Getting seeds to germinate is hard without adequate water. Carrots hardly grew as frequent, even watering is absolutely essential those first few weeks. With only 5 gallon jugs, it was impossible to water them well enough. I didn’t have enough time to drive back and forth from the farm into town and back, filling all those jugs and water all those crops. Half never even sprouted from the ground the first year. The second year, I planted less and grew more.

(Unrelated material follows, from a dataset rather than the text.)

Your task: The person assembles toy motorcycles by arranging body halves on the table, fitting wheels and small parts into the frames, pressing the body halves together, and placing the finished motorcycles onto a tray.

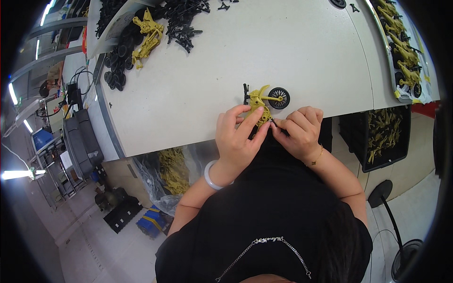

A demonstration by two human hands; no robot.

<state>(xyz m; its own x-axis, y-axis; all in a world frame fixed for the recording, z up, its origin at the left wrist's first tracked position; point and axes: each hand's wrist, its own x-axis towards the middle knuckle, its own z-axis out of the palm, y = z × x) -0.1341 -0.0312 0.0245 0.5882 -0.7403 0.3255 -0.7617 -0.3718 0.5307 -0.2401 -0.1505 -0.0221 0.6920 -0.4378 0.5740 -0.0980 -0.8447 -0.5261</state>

But I’m stubborn, I must admit. If I couldn’t have broilers, I’d get sheep. Three or four of them wouldn’t drink much and I was growing fewer crops, so I had some wiggle room. So I sprung for a ewe with two lambs and later found Sam the Ram to join the show. Then I thought, “why stop at sheep? I have these ruminants, why not add some calves?!” So I did. I found two calves, a heifer and a steer, both around one month old. Maybe stubborn isn’t the word for it. Crazy might be better served in this context.

Word came later that year though that I needed to move on. Might my water woes be over?? Indeed. I found a safe haven for my creatures, a place to grow some veggies, and watch water flow from a hose again. Those two years without water taught me some valuable lessons though. I don’t take water for granted like I used to when it flowed so easily from the hose at my parents’ home. Even now, at this third farm (fourth if you count my childhood home), every drop is precious. If the hose leaks, a bucket goes under the leak to catch it or I find a new hose. If I can collect some rain water, I do it.

I know how much my animals drink on hot days and cool days, in the middle of winter while eating hay and the long days of summer when they are on the wet, green grass. I know how much the broilers will drink in the shade compared to full sun all day. When water flowed freely, I just filled up the water bowls without thought. Once that water stopped though, I had to bring out the calculator while watching them drink every drop to make sure they would always have just enough. Even now, I don’t pick just any day to plant, I watch the weather and wait. When rain is fully expected that night or the next day, you will see me in the field, planting madly all the seeds I can when the time comes. Tonight, I’m watching the weather to see when I’ll be planting my spinach seeds.